«Fondo ristoro BpVi-Vb, 50 milioni non bastano»

«L’emendamento approvato il 28 novembre a tarda sera è un primo piccolissimo passo verso l’attuazione delle richieste da noi avanzate». Così in un comunicato Federconsumatori-Friuli Venezia Giulia commenta l’approvazione del Fondo di ristoro da 50 milioni per i soci vittime del crac di Veneto Banca e Banca Popolare di Vicenza. «Si tratta – continua l’associazione – di un Fondo a tutela del risparmio e che interviene in casi di misselling, così come legittimato dalla stessa UE. Importante sarà ora definire i criteri di accesso e le modalità di rimborso nonchè dotarlo delle necessarie risorse per poter dare risposta reale ai risparmiatori traditi. Federconsumatori FVG infatti sottolinea come le risorse previste (25 milioni per il 2018 e 25 milioni per il 2019) siano assolutamente insufficienti e debbano essere chiamati a integrare la dotazione del fondo sia le banche, e per quanto attiene le banche venete, Intesa SanPaolo, che gli NPL».

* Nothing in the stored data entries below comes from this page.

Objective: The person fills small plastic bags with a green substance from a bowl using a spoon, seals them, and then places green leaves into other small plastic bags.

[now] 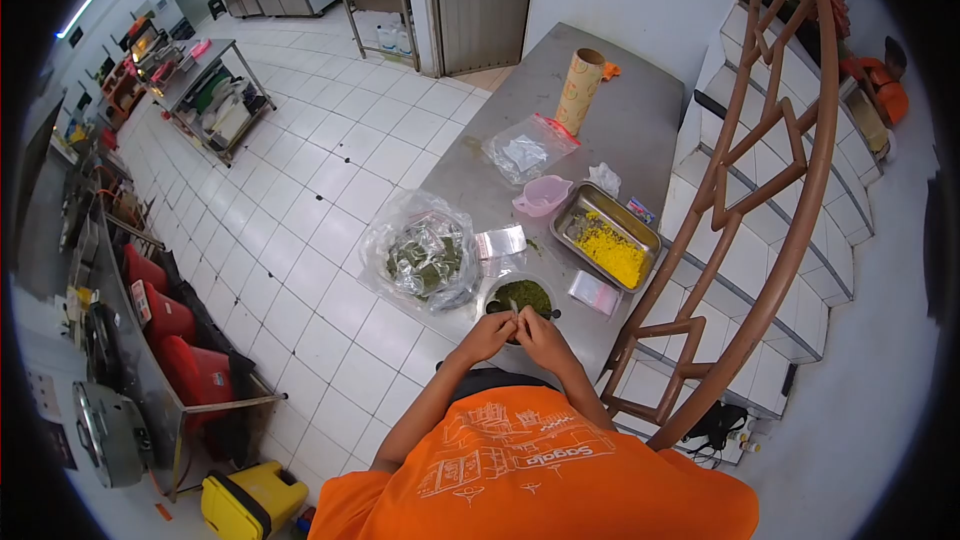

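Observation:
My left hand point(488, 336) and my right hand point(542, 338) meet at the fingertips over the near edge of a bowl of chopped green herbs point(532, 294). Both are closed in a pinch around something small and pale, perhaps a bit of clear plastic, too small to name surely. Left of the bowl sits a big clear plastic bag point(420, 252) with green leafy stuff inside. A stack of small clear bags point(500, 242) lies beyond the bowl, and another pack of small bags point(594, 293) is to its right. A steel tray point(566, 237) holds chopped yellow pieces point(610, 252).
On the steel table point(470, 160) also stand a pink measuring cup point(543, 196), a zip bag point(530, 148) and a tall patterned roll point(580, 90). A brown stair railing point(715, 370) runs along the right. Red bins point(165, 315) and a yellow cooler point(250, 500) are at left.

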The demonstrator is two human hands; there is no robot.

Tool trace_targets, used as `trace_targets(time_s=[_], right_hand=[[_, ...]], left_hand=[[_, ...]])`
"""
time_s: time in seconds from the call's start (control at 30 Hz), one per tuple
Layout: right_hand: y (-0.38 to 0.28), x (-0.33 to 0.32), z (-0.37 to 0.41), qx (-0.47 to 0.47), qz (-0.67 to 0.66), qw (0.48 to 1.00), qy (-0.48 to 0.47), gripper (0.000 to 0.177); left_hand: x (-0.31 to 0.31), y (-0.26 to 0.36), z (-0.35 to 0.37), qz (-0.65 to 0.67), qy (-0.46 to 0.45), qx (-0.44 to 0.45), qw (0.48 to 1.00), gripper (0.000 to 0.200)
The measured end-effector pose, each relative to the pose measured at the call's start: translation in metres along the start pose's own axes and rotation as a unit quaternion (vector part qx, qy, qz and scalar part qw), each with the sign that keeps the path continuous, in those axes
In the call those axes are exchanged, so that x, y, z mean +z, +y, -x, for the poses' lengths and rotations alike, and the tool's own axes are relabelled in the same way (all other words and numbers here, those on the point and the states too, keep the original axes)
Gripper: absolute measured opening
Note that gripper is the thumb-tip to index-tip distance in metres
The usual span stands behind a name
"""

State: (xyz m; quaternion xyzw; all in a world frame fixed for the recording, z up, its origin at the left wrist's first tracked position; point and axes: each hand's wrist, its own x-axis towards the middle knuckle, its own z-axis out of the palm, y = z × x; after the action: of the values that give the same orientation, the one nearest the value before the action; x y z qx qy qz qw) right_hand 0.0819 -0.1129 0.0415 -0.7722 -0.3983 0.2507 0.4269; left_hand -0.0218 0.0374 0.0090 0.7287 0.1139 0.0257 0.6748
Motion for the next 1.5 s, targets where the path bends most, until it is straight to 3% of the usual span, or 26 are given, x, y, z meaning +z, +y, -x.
trace_targets(time_s=[0.07, 0.17, 0.37, 0.47, 0.6, 0.73, 0.9, 1.03, 1.1, 1.23, 1.33, 1.43, 1.47, 1.5], right_hand=[[0.000, -0.004, 0.000, 0.034, 0.020, 0.998, -0.039, 0.021], [0.011, -0.004, -0.001, -0.009, 0.058, 0.996, -0.069, 0.017], [0.039, 0.021, -0.001, 0.052, -0.248, 0.967, -0.007, 0.013], [0.038, 0.024, -0.003, 0.085, -0.267, 0.960, 0.013, 0.009], [-0.001, 0.005, -0.002, -0.024, -0.081, 0.991, 0.104, 0.013], [0.002, -0.008, -0.004, -0.188, -0.015, 0.981, 0.046, 0.012], [0.002, -0.005, -0.002, -0.171, -0.011, 0.983, 0.060, 0.011], [0.000, -0.005, -0.004, -0.206, -0.006, 0.977, 0.056, 0.012], [0.005, -0.005, -0.006, -0.220, 0.006, 0.974, 0.055, 0.013], [-0.010, -0.013, -0.002, -0.184, 0.013, 0.982, 0.025, 0.012], [0.002, -0.011, -0.005, -0.187, -0.024, 0.981, 0.036, 0.008], [0.003, -0.014, -0.006, -0.149, -0.059, 0.986, 0.051, 0.006], [0.009, -0.014, -0.009, -0.159, -0.057, 0.984, 0.062, 0.006], [0.014, -0.012, -0.011, -0.168, -0.057, 0.981, 0.075, 0.007]], left_hand=[[0.001, -0.002, 0.001, -0.016, 0.001, 0.012, 1.000, 0.023], [0.003, -0.001, 0.001, -0.016, 0.004, 0.034, 0.999, 0.023], [0.013, 0.007, 0.000, 0.092, 0.025, 0.018, 0.995, 0.024], [0.016, -0.003, -0.004, 0.092, 0.032, -0.005, 0.995, 0.027], [0.014, -0.005, -0.005, 0.018, 0.084, -0.005, 0.996, 0.035], [0.009, -0.022, -0.008, 0.010, 0.091, 0.002, 0.996, 0.039], [0.010, -0.032, -0.008, 0.152, 0.012, -0.014, 0.988, 0.040], [0.009, -0.025, -0.005, 0.172, -0.028, -0.006, 0.985, 0.041], [0.009, -0.023, -0.004, 0.116, -0.044, -0.025, 0.992, 0.042], [0.003, -0.016, -0.003, -0.009, 0.017, -0.028, 0.999, 0.046], [-0.015, -0.012, -0.006, -0.152, 0.015, -0.026, 0.988, 0.030], [-0.010, -0.007, -0.005, -0.016, 0.090, 0.136, 0.986, 0.019], [-0.009, -0.006, -0.005, 0.093, 0.023, 0.135, 0.986, 0.031], [-0.008, 0.005, -0.002, 0.073, 0.017, 0.126, 0.989, 0.031]])
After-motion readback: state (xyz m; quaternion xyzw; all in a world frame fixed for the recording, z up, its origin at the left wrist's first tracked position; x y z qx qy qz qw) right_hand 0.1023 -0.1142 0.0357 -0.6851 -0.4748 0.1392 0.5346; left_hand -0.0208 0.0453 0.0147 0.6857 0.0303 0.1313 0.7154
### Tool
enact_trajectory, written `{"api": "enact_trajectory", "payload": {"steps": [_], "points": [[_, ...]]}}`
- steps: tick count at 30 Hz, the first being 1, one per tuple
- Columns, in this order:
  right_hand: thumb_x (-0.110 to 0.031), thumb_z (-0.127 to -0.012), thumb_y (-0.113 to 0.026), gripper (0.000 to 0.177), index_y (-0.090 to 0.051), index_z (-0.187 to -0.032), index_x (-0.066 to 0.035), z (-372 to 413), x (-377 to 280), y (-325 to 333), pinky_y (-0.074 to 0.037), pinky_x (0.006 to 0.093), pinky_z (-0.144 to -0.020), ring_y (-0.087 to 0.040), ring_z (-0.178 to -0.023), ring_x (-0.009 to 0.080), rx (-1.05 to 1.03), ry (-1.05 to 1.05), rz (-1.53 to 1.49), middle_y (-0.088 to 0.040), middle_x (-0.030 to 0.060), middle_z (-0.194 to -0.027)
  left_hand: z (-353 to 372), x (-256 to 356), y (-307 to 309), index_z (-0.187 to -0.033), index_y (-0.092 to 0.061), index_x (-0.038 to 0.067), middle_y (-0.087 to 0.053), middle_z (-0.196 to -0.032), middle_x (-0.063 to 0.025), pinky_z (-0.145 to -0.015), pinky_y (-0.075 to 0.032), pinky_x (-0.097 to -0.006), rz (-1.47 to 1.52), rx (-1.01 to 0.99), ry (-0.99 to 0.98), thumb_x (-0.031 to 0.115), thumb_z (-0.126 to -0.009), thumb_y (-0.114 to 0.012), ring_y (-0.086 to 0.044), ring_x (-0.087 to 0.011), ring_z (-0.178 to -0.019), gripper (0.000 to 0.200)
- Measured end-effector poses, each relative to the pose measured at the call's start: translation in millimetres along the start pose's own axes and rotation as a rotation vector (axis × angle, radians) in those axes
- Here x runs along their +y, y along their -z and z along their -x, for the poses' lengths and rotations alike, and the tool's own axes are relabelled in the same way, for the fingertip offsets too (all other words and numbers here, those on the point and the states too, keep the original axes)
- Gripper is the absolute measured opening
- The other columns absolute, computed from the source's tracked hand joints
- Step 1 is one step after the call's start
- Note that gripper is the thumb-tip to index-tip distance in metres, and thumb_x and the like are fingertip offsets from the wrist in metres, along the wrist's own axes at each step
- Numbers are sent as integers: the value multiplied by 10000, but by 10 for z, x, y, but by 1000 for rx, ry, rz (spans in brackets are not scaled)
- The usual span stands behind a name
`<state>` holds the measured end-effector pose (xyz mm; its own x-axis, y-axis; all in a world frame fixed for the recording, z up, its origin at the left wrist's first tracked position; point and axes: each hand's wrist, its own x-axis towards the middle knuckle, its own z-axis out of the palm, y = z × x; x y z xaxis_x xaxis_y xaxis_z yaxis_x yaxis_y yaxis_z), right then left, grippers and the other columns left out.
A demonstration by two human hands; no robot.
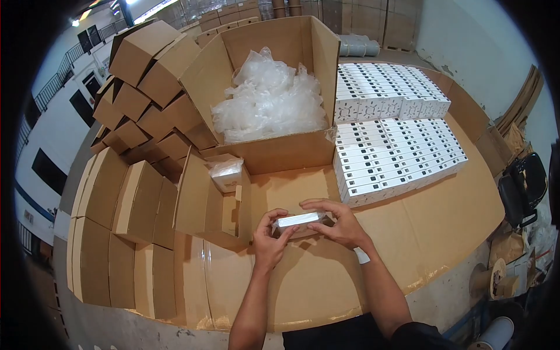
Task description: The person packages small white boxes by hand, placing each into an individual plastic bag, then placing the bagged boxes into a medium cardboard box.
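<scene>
Between my two hands is a small white box in a clear plastic bag, held just above the cardboard-covered table. My left hand grips its left end, with thumb and fingers closed on the wrapping. On the right end, my right hand has its fingers over the far edge and its thumb at the near side. Left of my hands stands an open carton, with a bagged white box inside it at the far end.
A large carton full of clear plastic bags stands behind. White boxes lie in stacked rows at the right. Open brown cartons are piled at the far left, with closed ones nearer. A black chair stands beyond the right edge.
</scene>
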<state>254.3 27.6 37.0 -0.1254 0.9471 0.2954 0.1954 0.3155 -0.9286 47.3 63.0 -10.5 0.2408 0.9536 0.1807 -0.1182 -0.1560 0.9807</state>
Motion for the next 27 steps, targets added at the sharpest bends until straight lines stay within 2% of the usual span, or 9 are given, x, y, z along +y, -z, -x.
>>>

 Intanto Federconsumatori FVG e Veneto assieme ad altre 8 associazioni dei consumatori hanno indetto un’assemblea congiunta per sabato 2 dicembre alle ore 9.30 a Vicenza presso il Teatro Comunale. Sono attesi il sottosegretario Pierpaolo Baretta, parlamentari di tutti gli schieramenti di Veneto e Friuli, i rappresentanti delle due regioni e i sindaci dei comuni più colpiti dai crac delle due banche. In tale sede verrà chiesto un impegno alle istituzioni alla creazione di un fondo dotato di risorse finanziarie sufficienti a dare risposta a tutti i risparmiatori traditi.